If a kernel that has only one available target is instantiated, the vxSetNodeTarget() API does not have to be called for that instantiated kernel. It will default to the only available target.
If multiple targets are available for a given kernel and the vxSetNodeTarget() is not called, the framework will default to the first target added to the kernel via the tivxAddKernelTarget() API, which is called when adding the target kernel to the context.
vxGetRemapPoint() and vxSetRemapPoint()
The vxGetRemapPoint() and vxSetRemapPoint() API's must always get or set the (0,0) element first prior to any other get or set. Additionally, the element at (remap_width, remap_height) must be set or gotten last. This is because getting or setting the (0,0) element performs a map of the remap object and getting or setting the (remap_width, remap_height) element performs an unmap of the remap object.
Stride Alignment for Images and Raw Images
TIOVX automatically aligns the stride of images and raw images to the value of TIVX_DEFAULT_STRIDE_Y_ALIGN. This is a requirement of certain hardware accelerators (such as LDC) and should not be modified.
Graph Performance API's with pipelining
The graph performance API's (VX_GRAPH_PERFORMANCE) give the overall time to execute a graph.
However, when using the pipelining extension, this may not be as useful in the case that one may need to calculate the frame rate of the graph.
In this case, it is recommended to use the API's provided in vision_apps for calculating the frame rate and other performance information here
Enabling a node within the graph to run at lower FPS than rest of graph
In some situations, it may be desirable to have a node within the graph run at a lower FPS than the rest of the graph.
In these scenarios, the node itself can be customized using the steps below to accomplish this.
A thread can be created from the create callback of the custom node.
Pass message/control commands from this thread in process callback.
Close thread from destroy callback
This is done in the tivxHwaVpacVissNode to pass information to the tivxAewbNode and can be referenced for custom node implementations.
Virtual Object Support in TIOVX
While the OpenVX standard specification provides a provision for implementations to optimize memory footprint via virtual objects, the TIOVX framework does not provide any added optimization from using virtual objects.
Certain nodes, such as the DSS M2M node and the Mosaic node, do not support virtual objects.

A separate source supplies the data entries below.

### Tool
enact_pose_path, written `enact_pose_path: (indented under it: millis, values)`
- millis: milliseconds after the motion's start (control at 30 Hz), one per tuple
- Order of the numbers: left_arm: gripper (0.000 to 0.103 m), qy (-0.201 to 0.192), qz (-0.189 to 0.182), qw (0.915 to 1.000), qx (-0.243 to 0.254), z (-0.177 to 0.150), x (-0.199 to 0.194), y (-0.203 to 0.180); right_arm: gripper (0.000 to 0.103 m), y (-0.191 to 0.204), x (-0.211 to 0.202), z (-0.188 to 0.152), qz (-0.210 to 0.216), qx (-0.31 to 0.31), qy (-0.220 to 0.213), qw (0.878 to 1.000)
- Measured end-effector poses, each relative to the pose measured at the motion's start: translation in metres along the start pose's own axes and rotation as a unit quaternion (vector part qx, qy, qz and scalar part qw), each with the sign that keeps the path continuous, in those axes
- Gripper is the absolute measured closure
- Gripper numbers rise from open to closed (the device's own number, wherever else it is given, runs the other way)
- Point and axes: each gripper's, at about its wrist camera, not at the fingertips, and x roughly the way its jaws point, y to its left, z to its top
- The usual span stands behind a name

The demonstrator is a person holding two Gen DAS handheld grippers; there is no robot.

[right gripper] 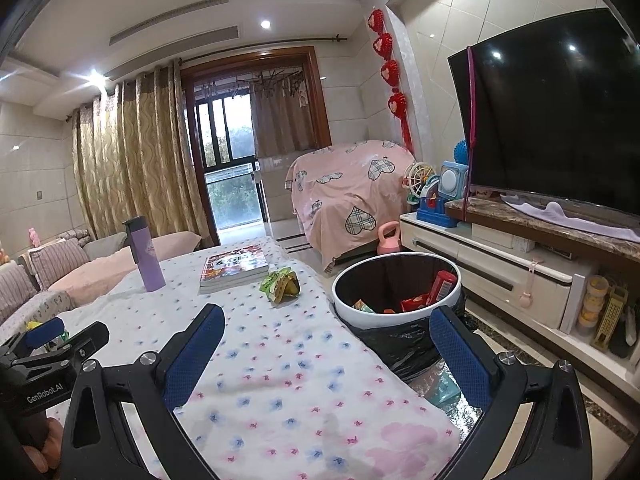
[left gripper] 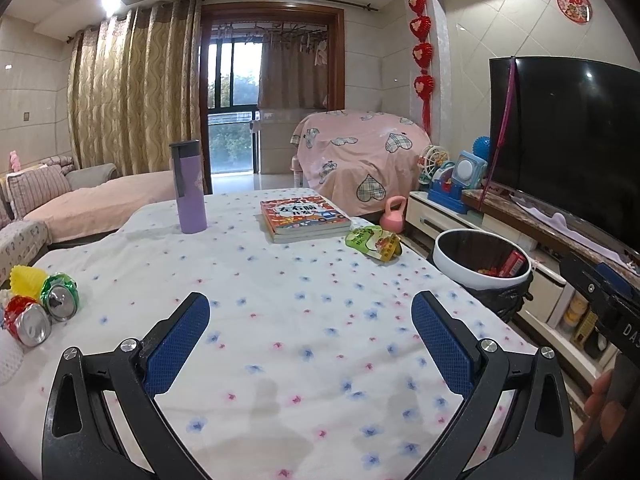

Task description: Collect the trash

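Some wrappers already lie in the bin (right gripper: 362,314) beside the counter (left gripper: 280,320). I judge the green pouch (left gripper: 374,243) near its right edge and two crushed cans (left gripper: 44,308) at far left remain. Both my left gripper (left gripper: 310,322) and right gripper (right gripper: 326,334) hang released, empty.

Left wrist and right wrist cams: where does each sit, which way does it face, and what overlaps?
Left wrist: on the open left gripper above the table, facing the balcony door; crushed cans at left, right gripper and a hand at right edge.
Right wrist: on the open right gripper over the table's right edge, facing the same way, trash bin ahead; left gripper at left edge.
Shared: purple bottle, books, green pouch, bin, TV.
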Motion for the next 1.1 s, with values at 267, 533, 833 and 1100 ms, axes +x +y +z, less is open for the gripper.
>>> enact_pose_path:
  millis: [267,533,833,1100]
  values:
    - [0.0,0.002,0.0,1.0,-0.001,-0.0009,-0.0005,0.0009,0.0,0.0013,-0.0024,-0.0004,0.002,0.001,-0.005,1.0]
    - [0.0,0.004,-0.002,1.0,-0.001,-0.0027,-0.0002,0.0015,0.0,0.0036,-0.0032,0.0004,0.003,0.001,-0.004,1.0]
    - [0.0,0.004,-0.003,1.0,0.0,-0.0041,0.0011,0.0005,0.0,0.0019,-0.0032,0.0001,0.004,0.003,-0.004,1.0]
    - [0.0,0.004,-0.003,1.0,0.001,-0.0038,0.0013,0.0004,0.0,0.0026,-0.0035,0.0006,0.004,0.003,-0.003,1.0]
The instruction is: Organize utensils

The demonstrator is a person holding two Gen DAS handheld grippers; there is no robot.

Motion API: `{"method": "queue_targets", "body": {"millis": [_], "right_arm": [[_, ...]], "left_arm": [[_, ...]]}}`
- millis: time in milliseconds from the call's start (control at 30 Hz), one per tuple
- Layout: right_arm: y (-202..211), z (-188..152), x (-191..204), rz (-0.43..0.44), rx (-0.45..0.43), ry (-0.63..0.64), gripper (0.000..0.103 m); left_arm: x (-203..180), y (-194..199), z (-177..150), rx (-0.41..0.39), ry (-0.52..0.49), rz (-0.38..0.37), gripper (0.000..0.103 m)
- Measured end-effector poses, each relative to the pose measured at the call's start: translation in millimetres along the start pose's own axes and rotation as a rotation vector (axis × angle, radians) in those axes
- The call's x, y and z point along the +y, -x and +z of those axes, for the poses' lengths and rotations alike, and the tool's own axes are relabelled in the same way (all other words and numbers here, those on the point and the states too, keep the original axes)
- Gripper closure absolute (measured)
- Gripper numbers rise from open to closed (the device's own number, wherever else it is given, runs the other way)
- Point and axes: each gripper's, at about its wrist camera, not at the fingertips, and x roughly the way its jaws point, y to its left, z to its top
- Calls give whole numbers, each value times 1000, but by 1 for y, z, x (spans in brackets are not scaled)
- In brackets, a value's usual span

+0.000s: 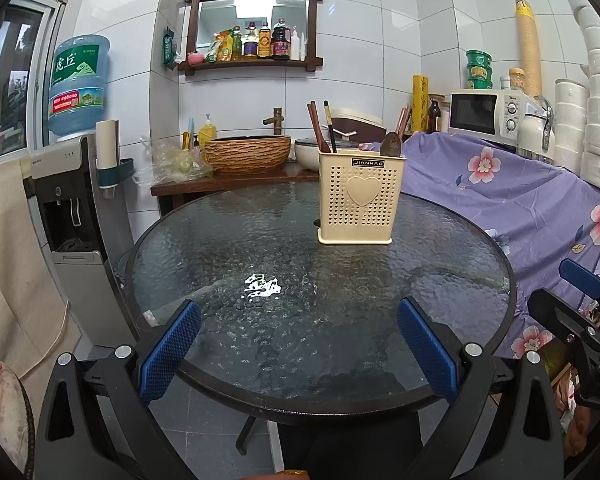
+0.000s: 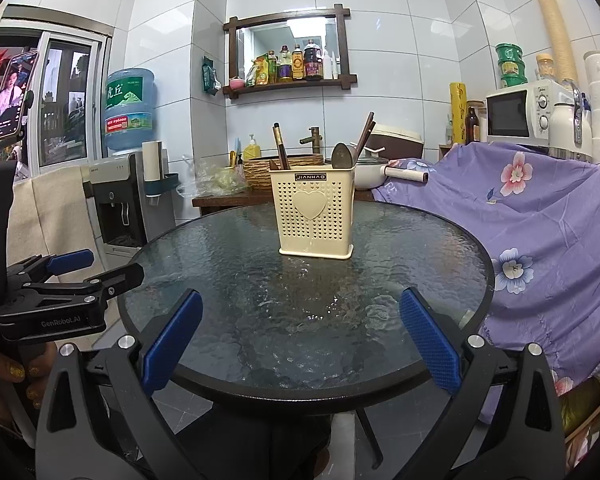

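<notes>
A cream perforated utensil holder (image 1: 360, 196) (image 2: 314, 214) with a heart on its front stands upright on the far half of the round glass table (image 1: 260, 280) (image 2: 260, 272). Dark chopsticks (image 1: 324, 128) (image 2: 281, 148) and a brown spoon (image 1: 392, 145) (image 2: 342, 156) stick out of its top. My left gripper (image 1: 298, 320) hangs open over the table's near edge with nothing between its blue pads. My right gripper (image 2: 300, 312) is open too, over the near edge, empty. Each gripper also shows at the side of the other's view.
A purple flowered cloth (image 1: 520, 200) (image 2: 540, 232) covers furniture right of the table. A water dispenser (image 1: 76, 200) stands left. Behind the table a wooden counter holds a woven basin (image 1: 247, 154) and a white pot (image 2: 370, 172). A microwave (image 1: 488, 112) sits at the right.
</notes>
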Motion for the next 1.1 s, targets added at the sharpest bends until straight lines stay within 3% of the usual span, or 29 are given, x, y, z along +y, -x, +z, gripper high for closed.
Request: {"method": "queue_targets", "body": {"millis": [1100], "right_arm": [[-2,0,0,-1,6,3,6]], "left_arm": [[-1,0,-1,11,8,-12,6]]}}
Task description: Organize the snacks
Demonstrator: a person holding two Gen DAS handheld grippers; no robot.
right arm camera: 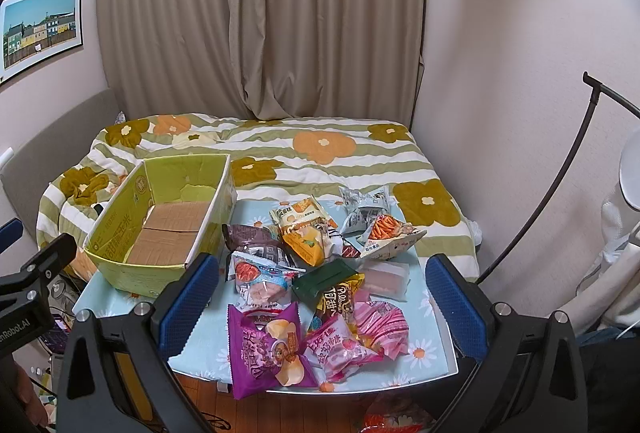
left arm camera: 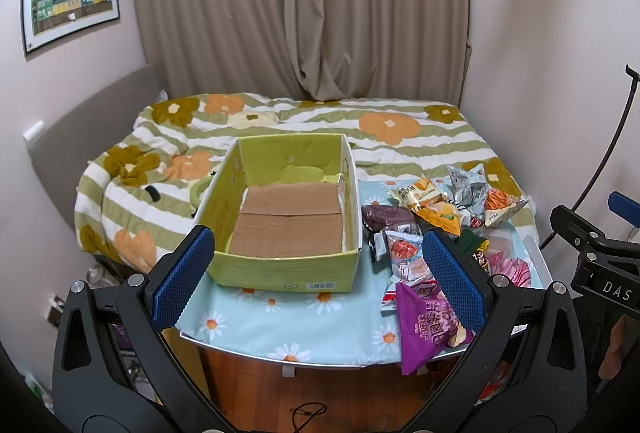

In these cases, the standard objects should be used instead.
Map and Copy API Usage in TIOVX
Each OpenVX data object has an associated vxMap<Data_Object> and vxCopy<Data_Object> API.
In general, all memory allocation within TIOVX occurs during the vxVerifyGraph call, in order to provide a single return regarding whether or not a system has sufficient memory to run applications. Therefore, even if the data object is created via the vxCreate<Data_Object> API, the memory will only be allocated at the call to vxVerifyGraph.
There are a few exceptions to this rule:
The vxMap<Data_Object> and vxCopy<Data_Object> API's are an exception to this rule about memory allocation occurring at a single point. Given that these API's return a pointer to the object data buffer, the memory for these data objects are allocated in the call to vxMap<Data_Object> and vxCopy<Data_Object>. When the call to vxVerifyGraph occurs, it will have already allocated this memory prior to executing the graph verification.
An important note about these API's is that the handles used by these API's must be allocated using tivxMemAlloc rather than by using malloc or other such memory.
TIOVX Implementation of Subimages
The OpenVX specification does not define the depth of the number of the subimages which a vx_image may contain
Therefore, the TIOVX implementation has added a max value of "2" for the number of subimage levels, as well as a max value of "16" for the number of subimages per level.
These are configurable and can be updated in the max value configuration file.